▸ **PROBLEM REQUIREMENTS**:
Return the line containing "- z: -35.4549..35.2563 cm" and every line after it through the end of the entries below, with no other lines.
━━━ THE RECORDS ━━━
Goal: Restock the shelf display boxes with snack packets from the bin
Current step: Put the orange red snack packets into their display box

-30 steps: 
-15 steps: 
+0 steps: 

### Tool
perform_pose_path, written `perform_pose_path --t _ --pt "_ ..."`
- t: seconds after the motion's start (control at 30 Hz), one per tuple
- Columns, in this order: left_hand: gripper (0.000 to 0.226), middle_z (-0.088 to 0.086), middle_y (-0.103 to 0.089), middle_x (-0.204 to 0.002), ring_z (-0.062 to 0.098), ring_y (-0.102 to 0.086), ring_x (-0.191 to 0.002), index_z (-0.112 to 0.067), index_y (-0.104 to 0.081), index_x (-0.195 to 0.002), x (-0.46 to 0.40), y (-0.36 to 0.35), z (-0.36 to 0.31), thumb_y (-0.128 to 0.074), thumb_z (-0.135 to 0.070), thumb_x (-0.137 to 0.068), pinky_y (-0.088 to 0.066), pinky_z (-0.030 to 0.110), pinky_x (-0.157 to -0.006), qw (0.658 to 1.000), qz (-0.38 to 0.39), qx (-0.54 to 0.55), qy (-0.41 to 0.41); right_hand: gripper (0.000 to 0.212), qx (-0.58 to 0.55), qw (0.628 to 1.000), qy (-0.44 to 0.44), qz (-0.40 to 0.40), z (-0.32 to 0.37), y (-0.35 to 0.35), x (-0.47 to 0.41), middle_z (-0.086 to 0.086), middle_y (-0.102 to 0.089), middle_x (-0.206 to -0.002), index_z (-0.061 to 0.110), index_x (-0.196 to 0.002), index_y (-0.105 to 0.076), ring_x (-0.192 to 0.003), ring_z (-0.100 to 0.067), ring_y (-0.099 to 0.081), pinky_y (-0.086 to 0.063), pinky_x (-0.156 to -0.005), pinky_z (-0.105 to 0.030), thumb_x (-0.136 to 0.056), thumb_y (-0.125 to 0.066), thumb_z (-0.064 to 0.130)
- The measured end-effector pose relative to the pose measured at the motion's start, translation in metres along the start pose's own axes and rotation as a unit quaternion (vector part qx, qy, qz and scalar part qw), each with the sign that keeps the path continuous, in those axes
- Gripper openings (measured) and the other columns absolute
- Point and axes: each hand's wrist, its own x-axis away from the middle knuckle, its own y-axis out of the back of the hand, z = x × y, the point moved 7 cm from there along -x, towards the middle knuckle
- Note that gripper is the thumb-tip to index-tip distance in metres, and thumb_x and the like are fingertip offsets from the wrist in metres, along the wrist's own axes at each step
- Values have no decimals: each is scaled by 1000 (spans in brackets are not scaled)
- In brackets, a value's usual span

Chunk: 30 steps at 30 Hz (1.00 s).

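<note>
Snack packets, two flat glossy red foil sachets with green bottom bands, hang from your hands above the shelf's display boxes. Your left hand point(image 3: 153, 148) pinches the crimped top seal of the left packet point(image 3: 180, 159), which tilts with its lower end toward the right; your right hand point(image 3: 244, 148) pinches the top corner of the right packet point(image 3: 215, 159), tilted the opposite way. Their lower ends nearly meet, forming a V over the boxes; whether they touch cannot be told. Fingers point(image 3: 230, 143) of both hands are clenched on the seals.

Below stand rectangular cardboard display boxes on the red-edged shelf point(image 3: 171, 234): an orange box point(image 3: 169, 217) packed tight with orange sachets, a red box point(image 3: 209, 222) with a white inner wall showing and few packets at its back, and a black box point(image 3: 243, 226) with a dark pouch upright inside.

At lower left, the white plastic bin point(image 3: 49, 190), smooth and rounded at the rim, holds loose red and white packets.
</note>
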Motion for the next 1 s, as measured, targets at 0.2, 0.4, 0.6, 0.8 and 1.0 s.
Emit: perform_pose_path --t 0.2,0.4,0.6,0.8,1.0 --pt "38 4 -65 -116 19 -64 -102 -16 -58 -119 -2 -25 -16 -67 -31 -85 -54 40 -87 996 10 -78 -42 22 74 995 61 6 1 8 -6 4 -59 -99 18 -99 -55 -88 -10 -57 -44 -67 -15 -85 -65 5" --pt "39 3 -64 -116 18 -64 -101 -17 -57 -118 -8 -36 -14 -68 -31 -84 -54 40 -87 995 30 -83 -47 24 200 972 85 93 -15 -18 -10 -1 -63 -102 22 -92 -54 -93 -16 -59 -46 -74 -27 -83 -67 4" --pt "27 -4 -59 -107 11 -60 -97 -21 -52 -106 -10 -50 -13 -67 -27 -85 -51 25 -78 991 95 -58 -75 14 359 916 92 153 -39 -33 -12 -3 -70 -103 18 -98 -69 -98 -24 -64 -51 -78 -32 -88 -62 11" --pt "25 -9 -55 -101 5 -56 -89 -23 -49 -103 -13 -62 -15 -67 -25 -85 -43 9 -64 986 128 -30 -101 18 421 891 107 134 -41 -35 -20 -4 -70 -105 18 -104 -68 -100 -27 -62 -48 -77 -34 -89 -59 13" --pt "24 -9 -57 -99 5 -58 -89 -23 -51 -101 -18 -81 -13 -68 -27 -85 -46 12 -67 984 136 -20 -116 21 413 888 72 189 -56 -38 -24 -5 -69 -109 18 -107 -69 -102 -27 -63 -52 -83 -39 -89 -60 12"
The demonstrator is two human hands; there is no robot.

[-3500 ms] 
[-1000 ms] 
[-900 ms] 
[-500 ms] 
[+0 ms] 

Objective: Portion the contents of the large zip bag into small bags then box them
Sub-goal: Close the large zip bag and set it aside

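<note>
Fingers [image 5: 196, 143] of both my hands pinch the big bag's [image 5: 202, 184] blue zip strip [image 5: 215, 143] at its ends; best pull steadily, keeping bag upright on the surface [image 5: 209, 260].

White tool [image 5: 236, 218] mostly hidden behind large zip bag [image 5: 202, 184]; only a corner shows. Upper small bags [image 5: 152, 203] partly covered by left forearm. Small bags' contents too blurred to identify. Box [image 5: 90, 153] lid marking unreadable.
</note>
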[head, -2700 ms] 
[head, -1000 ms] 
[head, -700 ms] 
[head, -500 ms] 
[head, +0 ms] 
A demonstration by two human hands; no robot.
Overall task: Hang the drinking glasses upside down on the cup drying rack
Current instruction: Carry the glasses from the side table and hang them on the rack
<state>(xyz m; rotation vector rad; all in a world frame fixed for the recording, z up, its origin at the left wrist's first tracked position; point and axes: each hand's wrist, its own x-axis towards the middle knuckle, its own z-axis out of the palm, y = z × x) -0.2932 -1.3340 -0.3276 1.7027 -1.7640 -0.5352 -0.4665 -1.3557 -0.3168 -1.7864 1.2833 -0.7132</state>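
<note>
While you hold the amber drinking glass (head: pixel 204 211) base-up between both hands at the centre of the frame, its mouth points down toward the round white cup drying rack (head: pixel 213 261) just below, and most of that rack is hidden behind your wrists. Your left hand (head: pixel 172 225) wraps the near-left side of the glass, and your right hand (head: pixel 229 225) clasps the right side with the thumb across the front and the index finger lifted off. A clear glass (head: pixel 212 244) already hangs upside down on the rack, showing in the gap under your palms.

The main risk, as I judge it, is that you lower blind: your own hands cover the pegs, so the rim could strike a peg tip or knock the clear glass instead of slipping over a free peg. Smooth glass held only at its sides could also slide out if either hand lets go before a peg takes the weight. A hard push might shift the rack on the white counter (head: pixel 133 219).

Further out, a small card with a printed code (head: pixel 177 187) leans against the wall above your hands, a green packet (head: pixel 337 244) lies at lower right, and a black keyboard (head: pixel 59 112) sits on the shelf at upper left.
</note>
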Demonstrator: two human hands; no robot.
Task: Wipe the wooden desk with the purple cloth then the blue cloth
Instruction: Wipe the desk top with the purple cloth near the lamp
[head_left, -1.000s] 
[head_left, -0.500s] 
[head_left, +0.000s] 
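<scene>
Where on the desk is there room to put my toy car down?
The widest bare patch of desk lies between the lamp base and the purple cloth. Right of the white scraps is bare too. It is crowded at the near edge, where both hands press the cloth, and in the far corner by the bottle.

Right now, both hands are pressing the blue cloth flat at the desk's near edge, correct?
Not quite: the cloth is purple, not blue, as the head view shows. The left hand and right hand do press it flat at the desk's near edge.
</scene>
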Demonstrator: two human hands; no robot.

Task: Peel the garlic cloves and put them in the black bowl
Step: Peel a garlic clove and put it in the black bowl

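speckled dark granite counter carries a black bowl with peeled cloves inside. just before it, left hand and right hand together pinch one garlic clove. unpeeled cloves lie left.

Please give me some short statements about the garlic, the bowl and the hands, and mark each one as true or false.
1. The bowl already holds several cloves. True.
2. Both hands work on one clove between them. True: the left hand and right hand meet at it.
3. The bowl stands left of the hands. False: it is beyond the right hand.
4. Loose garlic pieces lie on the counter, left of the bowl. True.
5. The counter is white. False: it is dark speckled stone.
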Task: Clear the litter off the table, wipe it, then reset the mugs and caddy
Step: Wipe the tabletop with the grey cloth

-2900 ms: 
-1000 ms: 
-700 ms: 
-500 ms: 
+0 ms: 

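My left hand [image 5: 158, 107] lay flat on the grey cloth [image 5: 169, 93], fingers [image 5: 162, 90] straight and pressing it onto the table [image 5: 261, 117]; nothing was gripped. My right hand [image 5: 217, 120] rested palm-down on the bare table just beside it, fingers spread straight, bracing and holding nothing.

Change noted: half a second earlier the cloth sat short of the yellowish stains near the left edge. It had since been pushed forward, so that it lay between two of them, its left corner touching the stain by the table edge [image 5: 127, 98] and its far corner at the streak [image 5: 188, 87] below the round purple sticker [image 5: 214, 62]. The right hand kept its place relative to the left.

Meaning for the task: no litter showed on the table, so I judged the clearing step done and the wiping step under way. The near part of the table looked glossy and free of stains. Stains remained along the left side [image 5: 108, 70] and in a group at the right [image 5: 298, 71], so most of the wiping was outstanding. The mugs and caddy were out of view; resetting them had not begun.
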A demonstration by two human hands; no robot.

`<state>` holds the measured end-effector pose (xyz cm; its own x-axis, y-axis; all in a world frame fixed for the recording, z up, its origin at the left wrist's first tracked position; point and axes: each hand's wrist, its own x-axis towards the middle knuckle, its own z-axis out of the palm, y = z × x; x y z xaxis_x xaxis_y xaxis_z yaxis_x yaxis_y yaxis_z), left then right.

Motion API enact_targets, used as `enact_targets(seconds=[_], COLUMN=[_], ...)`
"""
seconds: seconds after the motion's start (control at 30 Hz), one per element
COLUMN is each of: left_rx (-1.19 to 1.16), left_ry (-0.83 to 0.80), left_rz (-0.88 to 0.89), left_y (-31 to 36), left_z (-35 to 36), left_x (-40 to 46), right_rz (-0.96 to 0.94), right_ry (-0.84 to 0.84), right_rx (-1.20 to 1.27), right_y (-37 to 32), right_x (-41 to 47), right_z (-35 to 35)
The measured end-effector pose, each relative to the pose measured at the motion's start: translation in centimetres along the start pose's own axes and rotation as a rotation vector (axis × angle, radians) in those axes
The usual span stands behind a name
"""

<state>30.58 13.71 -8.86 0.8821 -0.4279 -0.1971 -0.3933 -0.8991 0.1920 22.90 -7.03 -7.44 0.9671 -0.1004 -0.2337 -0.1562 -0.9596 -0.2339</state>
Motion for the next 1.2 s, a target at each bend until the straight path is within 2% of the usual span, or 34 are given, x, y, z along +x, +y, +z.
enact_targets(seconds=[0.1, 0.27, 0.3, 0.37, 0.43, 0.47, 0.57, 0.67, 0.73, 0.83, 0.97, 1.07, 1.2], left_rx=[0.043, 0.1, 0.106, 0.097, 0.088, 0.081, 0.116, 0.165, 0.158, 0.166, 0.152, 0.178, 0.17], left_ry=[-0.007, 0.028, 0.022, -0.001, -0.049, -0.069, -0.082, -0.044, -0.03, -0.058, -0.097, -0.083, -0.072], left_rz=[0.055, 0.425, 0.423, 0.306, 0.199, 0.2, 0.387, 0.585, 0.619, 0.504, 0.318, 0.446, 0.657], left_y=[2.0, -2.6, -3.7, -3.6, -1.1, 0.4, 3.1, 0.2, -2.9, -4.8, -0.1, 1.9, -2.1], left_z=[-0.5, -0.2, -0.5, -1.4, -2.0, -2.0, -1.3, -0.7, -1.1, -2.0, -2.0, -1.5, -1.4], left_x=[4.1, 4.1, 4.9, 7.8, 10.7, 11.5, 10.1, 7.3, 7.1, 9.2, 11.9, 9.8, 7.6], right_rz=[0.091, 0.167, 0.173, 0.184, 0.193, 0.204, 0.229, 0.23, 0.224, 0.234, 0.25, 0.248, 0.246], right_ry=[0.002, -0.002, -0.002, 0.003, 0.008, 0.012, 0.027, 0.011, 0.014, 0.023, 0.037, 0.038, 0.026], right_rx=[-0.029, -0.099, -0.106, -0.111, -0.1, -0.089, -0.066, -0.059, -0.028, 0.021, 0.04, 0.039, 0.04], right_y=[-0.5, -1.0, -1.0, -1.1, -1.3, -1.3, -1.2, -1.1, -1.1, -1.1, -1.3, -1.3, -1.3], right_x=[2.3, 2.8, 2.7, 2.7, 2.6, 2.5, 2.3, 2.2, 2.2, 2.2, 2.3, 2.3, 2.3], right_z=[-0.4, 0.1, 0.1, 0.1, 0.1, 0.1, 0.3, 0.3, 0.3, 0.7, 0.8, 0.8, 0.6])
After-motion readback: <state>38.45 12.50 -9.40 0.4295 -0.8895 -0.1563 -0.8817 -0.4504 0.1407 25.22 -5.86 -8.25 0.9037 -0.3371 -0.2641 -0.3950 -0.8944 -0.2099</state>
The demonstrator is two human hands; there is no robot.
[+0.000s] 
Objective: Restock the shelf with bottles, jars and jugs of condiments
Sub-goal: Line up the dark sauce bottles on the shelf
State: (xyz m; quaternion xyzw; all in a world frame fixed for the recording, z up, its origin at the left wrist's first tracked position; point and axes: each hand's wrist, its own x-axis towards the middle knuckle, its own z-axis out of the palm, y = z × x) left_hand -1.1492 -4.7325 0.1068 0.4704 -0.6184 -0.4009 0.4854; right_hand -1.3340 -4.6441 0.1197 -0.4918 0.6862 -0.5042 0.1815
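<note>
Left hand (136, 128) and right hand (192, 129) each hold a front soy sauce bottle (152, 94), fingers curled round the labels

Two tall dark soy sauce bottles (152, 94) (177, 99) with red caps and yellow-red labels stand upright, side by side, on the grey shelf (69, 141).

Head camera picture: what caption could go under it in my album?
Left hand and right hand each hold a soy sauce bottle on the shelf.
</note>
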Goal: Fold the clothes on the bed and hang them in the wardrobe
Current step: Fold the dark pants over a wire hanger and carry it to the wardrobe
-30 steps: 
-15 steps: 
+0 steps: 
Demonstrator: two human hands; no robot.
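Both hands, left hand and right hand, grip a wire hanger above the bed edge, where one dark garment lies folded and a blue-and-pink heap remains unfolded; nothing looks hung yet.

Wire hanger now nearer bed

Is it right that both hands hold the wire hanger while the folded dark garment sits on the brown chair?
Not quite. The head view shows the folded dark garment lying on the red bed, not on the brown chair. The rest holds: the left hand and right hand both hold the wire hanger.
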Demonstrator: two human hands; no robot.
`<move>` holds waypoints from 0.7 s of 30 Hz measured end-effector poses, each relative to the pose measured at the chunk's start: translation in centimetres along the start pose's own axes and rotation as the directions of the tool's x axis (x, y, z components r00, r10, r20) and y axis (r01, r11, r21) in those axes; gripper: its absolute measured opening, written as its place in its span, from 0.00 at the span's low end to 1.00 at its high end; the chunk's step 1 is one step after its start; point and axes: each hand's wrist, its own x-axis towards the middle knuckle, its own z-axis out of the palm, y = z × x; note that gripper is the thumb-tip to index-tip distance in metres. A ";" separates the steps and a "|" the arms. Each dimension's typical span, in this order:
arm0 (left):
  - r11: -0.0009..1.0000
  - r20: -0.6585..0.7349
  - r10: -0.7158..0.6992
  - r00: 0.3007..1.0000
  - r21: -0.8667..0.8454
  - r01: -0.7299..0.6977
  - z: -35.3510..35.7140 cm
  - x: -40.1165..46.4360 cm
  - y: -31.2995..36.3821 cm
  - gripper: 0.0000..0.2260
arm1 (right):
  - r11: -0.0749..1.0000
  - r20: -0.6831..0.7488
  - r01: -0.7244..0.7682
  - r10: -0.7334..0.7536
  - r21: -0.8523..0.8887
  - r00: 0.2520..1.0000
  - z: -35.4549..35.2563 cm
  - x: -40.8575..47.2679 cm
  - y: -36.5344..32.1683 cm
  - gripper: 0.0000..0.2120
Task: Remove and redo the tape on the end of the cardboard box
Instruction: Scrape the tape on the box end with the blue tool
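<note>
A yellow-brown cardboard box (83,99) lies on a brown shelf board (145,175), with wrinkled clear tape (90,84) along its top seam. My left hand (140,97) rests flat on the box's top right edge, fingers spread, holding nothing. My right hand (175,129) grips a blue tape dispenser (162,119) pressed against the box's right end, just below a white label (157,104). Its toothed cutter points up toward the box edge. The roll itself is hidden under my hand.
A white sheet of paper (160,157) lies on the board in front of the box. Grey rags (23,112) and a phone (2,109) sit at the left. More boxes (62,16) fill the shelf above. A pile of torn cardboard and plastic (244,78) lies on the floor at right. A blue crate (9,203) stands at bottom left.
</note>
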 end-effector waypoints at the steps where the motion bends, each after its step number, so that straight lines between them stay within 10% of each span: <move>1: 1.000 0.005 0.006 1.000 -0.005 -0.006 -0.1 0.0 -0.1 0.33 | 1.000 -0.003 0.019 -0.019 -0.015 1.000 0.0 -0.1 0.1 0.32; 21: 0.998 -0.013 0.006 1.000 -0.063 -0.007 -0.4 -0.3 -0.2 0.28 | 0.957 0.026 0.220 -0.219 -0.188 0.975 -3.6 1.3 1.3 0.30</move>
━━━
▸ **RESPONSE TO THE EXERCISE**:
  - z: -35.4549..35.2563 cm
  - x: -40.8575..47.2679 cm
  - y: -36.5344..32.1683 cm
  - gripper: 0.0000..0.2120
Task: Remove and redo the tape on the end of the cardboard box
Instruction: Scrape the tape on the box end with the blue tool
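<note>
A yellow-brown cardboard box (83,99) lies on a brown shelf board (145,175), with wrinkled clear tape (90,84) along its top seam. My left hand (140,97) rests flat on the box's top right edge, fingers spread, holding nothing. My right hand (175,129) grips a blue tape dispenser (162,119) pressed against the box's right end, just below a white label (157,104). Its toothed cutter points up toward the box edge. The roll itself is hidden under my hand.
A white sheet of paper (160,157) lies on the board in front of the box. Grey rags (23,112) and a phone (2,109) sit at the left. More boxes (62,16) fill the shelf above. A pile of torn cardboard and plastic (244,78) lies on the floor at right. A blue crate (9,203) stands at bottom left.
</note>
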 end-effector waypoints at the steps where the motion bends, each after its step number, so that straight lines between them stay within 10% of each span: <move>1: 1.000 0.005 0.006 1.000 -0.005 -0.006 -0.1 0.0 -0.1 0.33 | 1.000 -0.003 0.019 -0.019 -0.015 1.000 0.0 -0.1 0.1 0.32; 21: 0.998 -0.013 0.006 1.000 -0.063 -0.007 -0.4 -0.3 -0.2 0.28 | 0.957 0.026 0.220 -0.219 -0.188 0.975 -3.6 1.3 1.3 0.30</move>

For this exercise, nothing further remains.